**ABOUT THIS TASK**
Set down, please, exactly the lines below that run from the line with "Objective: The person" to the line with "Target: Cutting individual", both lines included.
Segment Open
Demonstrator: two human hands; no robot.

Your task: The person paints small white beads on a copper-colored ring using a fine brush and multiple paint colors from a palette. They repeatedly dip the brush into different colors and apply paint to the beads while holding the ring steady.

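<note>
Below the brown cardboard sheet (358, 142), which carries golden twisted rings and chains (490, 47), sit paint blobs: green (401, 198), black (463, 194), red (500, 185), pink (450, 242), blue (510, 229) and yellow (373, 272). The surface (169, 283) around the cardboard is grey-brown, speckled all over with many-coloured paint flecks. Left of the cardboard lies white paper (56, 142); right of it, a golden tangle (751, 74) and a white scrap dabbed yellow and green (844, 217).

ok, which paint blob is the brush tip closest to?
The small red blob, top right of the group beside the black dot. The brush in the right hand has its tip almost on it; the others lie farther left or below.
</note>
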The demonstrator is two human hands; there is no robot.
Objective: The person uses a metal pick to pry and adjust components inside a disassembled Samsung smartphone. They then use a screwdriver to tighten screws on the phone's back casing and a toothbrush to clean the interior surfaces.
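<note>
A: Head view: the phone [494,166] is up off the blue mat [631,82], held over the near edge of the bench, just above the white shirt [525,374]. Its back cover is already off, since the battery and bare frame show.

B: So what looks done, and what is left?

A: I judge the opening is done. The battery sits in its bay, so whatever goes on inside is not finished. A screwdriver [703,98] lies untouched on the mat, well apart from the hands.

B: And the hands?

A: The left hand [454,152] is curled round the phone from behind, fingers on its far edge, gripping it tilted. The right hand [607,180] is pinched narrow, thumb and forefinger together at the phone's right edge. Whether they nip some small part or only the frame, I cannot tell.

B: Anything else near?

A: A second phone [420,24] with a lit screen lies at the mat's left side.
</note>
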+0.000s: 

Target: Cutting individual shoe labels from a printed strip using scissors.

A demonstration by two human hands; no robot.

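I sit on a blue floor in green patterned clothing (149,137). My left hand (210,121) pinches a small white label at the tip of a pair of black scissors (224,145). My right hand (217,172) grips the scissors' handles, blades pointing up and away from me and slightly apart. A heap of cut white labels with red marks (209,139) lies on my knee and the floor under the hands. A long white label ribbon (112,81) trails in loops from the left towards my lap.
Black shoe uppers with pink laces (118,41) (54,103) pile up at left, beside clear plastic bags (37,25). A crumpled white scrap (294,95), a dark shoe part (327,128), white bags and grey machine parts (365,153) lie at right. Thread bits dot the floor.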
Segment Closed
**RESULT BELOW**
Objective: The person uses a metal pick to pry and adjust components inside a disassembled Samsung smartphone. They then use a screwdriver to tighten screws on the phone's back casing and a toothbrush to clean the interior surfaces.
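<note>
A: Head view: the phone [494,166] is up off the blue mat [631,82], held over the near edge of the bench, just above the white shirt [525,374]. Its back cover is already off, since the battery and bare frame show.

B: So what looks done, and what is left?

A: I judge the opening is done. The battery sits in its bay, so whatever goes on inside is not finished. A screwdriver [703,98] lies untouched on the mat, well apart from the hands.

B: And the hands?

A: The left hand [454,152] is curled round the phone from behind, fingers on its far edge, gripping it tilted. The right hand [607,180] is pinched narrow, thumb and forefinger together at the phone's right edge. Whether they nip some small part or only the frame, I cannot tell.

B: Anything else near?

A: A second phone [420,24] with a lit screen lies at the mat's left side.
</note>
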+0.000s: 

Target: Cutting individual shoe labels from a printed strip using scissors.

That concludes the exercise.